Corrupção e austeridade

Dimensão analítica: Direito, Justiça e Crime

Título do artigo: Corrupção e austeridade

Autor: Luís de Sousa

Filiação institucional: Universidade de Aveiro

E-mail: lmsousa@ua.pt

Palavras-chave: Crise, Austeridade, Corrupção.

A democracia portuguesa está a atravessar uma das suas piores crises dos últimos 40 anos. Embora não pareça estar em risco, a sua legitimidade tem sido seriamente questionada. Os níveis de satisfação com a democracia têm vindo a diminuir nos últimos anos. Actualmente, a insatisfação com a democracia ascende a 65% dos inquiridos, ou seja, 2/3 da população. Não sabemos até que ponto as democracias ditas consolidadas podem funcionar e subsistir com contínuos baixos níveis de apoio por parte dos cidadãos e em que medida esta insatisfação crónica com a democracia não poderá degenerar em preferências não-democráticas. De acordo com o World Values Survey de 1999-2002 [2], 81% dos portugueses consideraram a democracia como um sistema muito bom ou bom para governar o país. Hoje, apenas 56% acreditam que a democracia é preferível a qualquer outra forma de governo. Já a percentagem dos portugueses que favorecem soluções de governo autoritárias, em determinadas circunstâncias, cresceu de 9% em 1999 para 15% em 2010. A democracia portuguesa pode não estar na rota de desconsolidação, porque o apoio generalizado das elites políticas e económicas às instituições democráticas permanece coeso e inamovível, mas quanto tempo pode sobreviver uma democracia consolidada num contexto de contínua desvitalização do tecido social e de capitulação dos órgãos de soberania face à vontade dos governos de outros países ou à conjuntura económica internacional?
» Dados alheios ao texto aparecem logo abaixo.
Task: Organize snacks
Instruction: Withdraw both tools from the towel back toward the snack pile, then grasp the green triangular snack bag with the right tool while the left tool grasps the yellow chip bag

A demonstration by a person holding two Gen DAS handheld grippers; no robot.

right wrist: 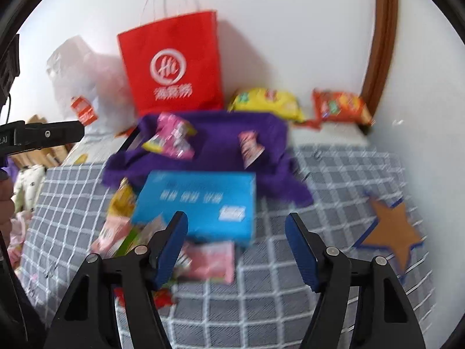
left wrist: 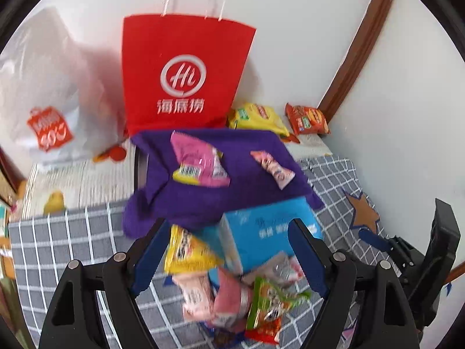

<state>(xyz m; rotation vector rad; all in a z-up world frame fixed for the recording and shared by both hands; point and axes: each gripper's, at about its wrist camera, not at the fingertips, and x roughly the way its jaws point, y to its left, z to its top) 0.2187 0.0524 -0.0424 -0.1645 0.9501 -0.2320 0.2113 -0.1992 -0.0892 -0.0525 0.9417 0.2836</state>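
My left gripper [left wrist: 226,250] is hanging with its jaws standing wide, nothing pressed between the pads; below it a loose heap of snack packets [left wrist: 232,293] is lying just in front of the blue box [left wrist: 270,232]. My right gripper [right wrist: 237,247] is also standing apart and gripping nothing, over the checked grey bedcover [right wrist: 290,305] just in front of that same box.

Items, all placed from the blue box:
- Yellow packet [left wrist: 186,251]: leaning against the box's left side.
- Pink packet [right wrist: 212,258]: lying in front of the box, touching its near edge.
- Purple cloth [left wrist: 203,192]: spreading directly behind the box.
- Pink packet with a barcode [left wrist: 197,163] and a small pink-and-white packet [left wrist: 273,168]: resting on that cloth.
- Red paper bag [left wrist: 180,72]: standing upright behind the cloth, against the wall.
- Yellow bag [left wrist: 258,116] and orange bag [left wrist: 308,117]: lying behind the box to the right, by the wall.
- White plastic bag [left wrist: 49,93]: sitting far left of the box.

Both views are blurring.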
Esta perda de apoio da democracia portuguesa pode ser explicada através da combinação de dois factores: corrupção e austeridade. Por corrupção, entenda-se o desgoverno da coisa pública que tem por base a subversão do interesse público para benefício de interesses privados. Por austeridade, entenda-se um contexto de reequilíbrio fiscal caracterizado pela adopção de medidas de redução drástica da despesa pública, com incidência no funcionamento do aparelho do Estado e no financiamento das prestações sociais. Corrupção e austeridade são uma fórmula explosiva para qualquer regime político e estão no centro do crescente desencanto com a democracia portuguesa. De acordo com os dados do Barómetro da Qualidade da Democracia de 2011 [3], a perda de confiança nos políticos e no governo, a falta de eficácia da governação e a corrupção constituem os três principais defeitos da democracia. Seguem-se as desigualdades sociais.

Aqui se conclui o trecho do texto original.